(HOW TO COMPLETE THIS TASK): Transcribe the data that follows, exactly and in full.
%%
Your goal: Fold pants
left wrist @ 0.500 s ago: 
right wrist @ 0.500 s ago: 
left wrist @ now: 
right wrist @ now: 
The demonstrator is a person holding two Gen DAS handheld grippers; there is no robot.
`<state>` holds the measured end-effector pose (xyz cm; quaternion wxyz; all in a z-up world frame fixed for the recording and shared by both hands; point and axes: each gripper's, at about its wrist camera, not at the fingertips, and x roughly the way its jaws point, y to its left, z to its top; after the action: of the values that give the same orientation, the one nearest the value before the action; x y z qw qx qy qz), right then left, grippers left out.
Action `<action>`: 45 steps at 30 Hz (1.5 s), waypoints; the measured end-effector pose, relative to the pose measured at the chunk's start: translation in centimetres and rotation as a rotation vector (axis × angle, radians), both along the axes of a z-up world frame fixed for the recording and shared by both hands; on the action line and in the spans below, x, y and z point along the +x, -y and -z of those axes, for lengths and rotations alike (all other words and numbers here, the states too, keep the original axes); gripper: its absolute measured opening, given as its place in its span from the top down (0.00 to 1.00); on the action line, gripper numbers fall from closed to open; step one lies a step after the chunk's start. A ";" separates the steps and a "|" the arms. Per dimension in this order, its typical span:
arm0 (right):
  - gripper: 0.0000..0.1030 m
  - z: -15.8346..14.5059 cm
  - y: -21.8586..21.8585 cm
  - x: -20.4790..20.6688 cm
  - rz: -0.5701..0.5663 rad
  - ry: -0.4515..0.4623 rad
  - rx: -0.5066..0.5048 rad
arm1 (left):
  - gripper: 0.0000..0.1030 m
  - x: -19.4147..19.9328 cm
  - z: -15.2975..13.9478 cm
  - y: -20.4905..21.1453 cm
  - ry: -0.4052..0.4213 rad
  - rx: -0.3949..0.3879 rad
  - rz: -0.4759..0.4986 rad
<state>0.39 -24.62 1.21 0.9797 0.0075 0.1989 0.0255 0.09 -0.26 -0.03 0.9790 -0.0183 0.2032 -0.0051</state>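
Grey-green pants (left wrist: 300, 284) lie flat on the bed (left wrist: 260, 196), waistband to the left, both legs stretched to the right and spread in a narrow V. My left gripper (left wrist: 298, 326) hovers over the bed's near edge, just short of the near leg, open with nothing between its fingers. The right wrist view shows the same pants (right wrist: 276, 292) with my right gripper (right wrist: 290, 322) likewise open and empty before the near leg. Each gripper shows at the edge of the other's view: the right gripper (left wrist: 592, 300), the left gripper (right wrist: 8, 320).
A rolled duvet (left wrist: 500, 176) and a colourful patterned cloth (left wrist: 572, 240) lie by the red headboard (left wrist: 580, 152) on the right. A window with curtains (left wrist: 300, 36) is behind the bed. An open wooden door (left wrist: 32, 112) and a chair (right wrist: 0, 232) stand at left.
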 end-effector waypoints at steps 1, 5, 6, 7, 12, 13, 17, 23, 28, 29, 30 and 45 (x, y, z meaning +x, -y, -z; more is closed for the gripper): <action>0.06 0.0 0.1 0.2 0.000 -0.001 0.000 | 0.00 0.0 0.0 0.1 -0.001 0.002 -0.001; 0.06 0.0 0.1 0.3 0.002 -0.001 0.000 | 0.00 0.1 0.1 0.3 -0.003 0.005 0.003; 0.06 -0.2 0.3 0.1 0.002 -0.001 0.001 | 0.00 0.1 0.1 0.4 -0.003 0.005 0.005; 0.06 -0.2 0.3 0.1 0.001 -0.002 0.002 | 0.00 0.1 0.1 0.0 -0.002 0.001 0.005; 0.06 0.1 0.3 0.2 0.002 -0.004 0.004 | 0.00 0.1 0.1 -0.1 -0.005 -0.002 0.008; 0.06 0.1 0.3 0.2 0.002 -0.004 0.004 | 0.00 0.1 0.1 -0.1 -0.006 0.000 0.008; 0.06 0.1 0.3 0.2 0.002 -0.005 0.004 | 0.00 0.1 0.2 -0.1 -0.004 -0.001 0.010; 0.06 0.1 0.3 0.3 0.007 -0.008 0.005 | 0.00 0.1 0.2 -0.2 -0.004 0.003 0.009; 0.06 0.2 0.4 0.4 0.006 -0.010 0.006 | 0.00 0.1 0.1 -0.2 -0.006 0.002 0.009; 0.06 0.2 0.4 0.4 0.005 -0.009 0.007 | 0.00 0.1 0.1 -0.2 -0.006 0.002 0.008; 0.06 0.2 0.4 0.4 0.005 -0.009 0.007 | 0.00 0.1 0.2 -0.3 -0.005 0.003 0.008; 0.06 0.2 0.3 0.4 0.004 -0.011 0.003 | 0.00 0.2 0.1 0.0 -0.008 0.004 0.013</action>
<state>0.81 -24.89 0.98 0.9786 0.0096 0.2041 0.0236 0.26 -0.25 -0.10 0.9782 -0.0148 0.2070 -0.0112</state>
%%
(EXPECTED ANSWER):
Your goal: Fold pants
left wrist @ 0.500 s ago: 
right wrist @ 0.500 s ago: 
left wrist @ now: 
right wrist @ now: 
The demonstrator is a person holding two Gen DAS handheld grippers; there is no robot.
`<state>` holds the measured end-effector pose (xyz cm; quaternion wxyz; all in a z-up world frame fixed for the recording and shared by both hands; point and axes: each gripper's, at about its wrist camera, not at the fingertips, and x roughly the way its jaws point, y to its left, z to its top; after the action: of the values that give the same orientation, the one nearest the value before the action; x y z qw qx qy qz), right then left, grippers left out.
Action `<action>`: 45 steps at 30 Hz (1.5 s), waypoints; the measured end-effector pose, relative to the pose measured at the chunk's start: translation in centimetres and rotation as a rotation vector (axis × angle, radians), both along the axes of a z-up world frame fixed for the recording and shared by both hands; on the action line and in the spans below, x, y and z point along the +x, -y and -z of those axes, for lengths and rotations alike (all other words and numbers here, the states too, keep the original axes); gripper: its absolute measured opening, given as its place in its span from the top down (0.00 to 1.00); on the action line, gripper numbers fall from closed to open; step one lies a step after the chunk's start. A ";" separates the steps and a "|" the arms. Per dimension in this order, its typical span:
arm0 (right):
  - gripper: 0.0000..0.1030 m
  - z: -15.8346..14.5059 cm
  - y: -21.8586..21.8585 cm
  - x: -20.4790..20.6688 cm
  - rz: -0.5701..0.5663 rad
  - ry: -0.4515..0.4623 rad
  - rx: -0.5066..0.5048 rad
arm1 (left):
  - gripper: 0.0000..0.1030 m
  - x: -19.4147..19.9328 cm
  - z: -15.2975..13.9478 cm
  - y: -20.4905..21.1453 cm
  - ry: -0.4052..0.4213 rad
  - rx: -0.3949..0.3879 rad
  - rz: -0.4759..0.4986 rad
<state>0.39 -24.62 1.21 0.9797 0.0075 0.1989 0.0255 0.09 -0.26 -0.03 0.9790 -0.0183 0.2032 -0.0051</state>
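Grey-green pants (left wrist: 300, 284) lie flat on the bed (left wrist: 260, 196), waistband to the left, both legs stretched to the right and spread in a narrow V. My left gripper (left wrist: 298, 326) hovers over the bed's near edge, just short of the near leg, open with nothing between its fingers. The right wrist view shows the same pants (right wrist: 276, 292) with my right gripper (right wrist: 290, 322) likewise open and empty before the near leg. Each gripper shows at the edge of the other's view: the right gripper (left wrist: 592, 300), the left gripper (right wrist: 8, 320).
A rolled duvet (left wrist: 500, 176) and a colourful patterned cloth (left wrist: 572, 240) lie by the red headboard (left wrist: 580, 152) on the right. A window with curtains (left wrist: 300, 36) is behind the bed. An open wooden door (left wrist: 32, 112) and a chair (right wrist: 0, 232) stand at left.
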 end-effector waypoints at steps 1, 5, 6, 7, 12, 13, 17, 23, 28, 29, 30 and 45 (x, y, z meaning +x, -y, -z; more is closed for the gripper): <action>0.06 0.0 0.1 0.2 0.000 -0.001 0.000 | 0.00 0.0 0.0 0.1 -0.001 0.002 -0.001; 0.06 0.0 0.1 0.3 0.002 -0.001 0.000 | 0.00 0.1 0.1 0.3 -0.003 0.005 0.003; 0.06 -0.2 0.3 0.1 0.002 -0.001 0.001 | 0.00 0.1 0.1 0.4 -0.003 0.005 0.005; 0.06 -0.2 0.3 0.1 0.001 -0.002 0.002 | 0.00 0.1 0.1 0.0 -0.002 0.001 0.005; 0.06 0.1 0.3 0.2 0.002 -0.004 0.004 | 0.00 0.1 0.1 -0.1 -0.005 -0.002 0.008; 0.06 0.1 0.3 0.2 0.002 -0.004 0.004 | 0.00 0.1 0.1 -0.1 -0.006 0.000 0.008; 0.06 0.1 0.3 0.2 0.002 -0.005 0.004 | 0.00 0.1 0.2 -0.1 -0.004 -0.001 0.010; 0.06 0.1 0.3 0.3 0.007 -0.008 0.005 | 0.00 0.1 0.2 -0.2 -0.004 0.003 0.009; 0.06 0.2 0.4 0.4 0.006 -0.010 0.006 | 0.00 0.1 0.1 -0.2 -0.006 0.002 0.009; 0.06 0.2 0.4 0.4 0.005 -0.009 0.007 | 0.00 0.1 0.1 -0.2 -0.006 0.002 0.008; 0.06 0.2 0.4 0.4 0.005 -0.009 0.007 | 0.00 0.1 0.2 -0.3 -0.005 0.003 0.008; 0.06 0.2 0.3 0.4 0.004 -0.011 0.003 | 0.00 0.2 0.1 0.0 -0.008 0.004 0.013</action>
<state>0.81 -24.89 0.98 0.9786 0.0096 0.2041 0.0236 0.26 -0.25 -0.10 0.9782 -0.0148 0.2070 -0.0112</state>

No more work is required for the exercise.